**** GIVEN INFORMATION

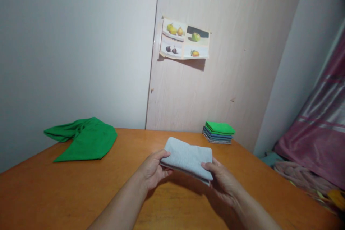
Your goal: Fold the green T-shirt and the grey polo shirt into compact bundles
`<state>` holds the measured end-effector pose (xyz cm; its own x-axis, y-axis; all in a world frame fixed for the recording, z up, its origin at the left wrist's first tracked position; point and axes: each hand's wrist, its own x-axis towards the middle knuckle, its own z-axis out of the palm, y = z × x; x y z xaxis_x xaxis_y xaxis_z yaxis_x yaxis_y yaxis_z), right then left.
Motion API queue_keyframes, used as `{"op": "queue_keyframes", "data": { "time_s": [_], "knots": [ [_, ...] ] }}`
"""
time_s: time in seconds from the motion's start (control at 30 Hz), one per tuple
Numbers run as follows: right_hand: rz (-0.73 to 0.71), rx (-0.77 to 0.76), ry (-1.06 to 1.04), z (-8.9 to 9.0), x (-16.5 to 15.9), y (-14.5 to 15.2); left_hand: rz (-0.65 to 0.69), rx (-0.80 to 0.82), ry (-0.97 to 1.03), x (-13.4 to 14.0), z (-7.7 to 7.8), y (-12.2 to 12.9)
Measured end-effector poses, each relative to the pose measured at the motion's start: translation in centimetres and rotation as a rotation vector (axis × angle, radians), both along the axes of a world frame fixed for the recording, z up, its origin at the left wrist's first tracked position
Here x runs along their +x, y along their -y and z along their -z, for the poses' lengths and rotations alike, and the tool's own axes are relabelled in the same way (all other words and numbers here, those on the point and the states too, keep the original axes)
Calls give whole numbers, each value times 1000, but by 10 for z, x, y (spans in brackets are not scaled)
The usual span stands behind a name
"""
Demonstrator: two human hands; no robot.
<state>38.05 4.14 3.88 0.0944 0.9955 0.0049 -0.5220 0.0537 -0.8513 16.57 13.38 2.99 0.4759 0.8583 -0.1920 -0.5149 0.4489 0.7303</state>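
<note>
A folded light-grey cloth (188, 156) is held above the wooden table (129, 190), its layers showing along the near edge. My left hand (156, 169) grips its left end, thumb on top and fingers underneath. At the right end, my right hand (222, 179) pinches it the same way, with its fingers mostly hidden below. The cloth tilts slightly down to the right and casts a shadow on the tabletop.
A crumpled green cloth (91, 140) lies at the back left of the table. Toward the back right stands a stack of folded cloths (218, 134), bright green on top. A wall rises behind; a pink curtain (315, 143) hangs at the right.
</note>
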Motion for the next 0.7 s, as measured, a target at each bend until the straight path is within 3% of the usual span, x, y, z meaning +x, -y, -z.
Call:
{"op": "queue_keyframes", "data": {
  "time_s": [0.17,0.3,0.4,0.57,0.7],
  "knots": [
    [31,1,72,-2,7,-5,44,-28,-75,1,-1,5],
    [111,-48,-118,-5,9,-9,73,3,6,6,-3,8],
    [68,-35,-276,-4,6,-7,43,22,60,9,-7,9],
    [-29,-14,-443,7,-23,0,-38,6,114,13,-10,14],
    [-24,-13,-348,20,-54,-3,-51,23,111,18,-5,18]
  ]
}}
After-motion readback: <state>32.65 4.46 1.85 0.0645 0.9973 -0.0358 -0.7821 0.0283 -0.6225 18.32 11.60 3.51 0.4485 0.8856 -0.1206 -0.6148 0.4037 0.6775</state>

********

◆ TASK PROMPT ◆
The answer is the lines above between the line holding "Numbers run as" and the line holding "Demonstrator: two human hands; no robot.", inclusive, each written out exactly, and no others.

◆ RESULT OF THE TASK ◆
Numbers run as follows: right_hand: rz (-0.73 to 0.71), rx (-0.77 to 0.76), ry (-1.06 to 1.04), z (-8.9 to 9.0), x (-16.5 to 15.9), y (-14.5 to 15.2); left_hand: rz (-0.65 to 0.69), rx (-0.80 to 0.82), ry (-0.97 to 1.03), x (-13.4 to 14.0), z (-7.7 to 7.8), y (-12.2 to 12.9)
Measured end-effector poses, each relative to the pose measured at the motion's start: translation in centimetres and rotation as a rotation vector (axis × angle, radians), both along the axes of a world frame fixed for the recording, z up, its origin at the left wrist's first tracked position
Here x runs along their +x, y along their -y and z along their -z, for the poses' lengths and rotations alike, and the tool's own axes are relabelled in the same way (all other words and numbers here, those on the point and the states too, keep the original axes)
Calls give whole numbers, each value times 1000, but by 10 for z, x, y (spans in brackets are not scaled)
The usual span stands behind a name
"""
Demonstrator: two human hands; no robot.

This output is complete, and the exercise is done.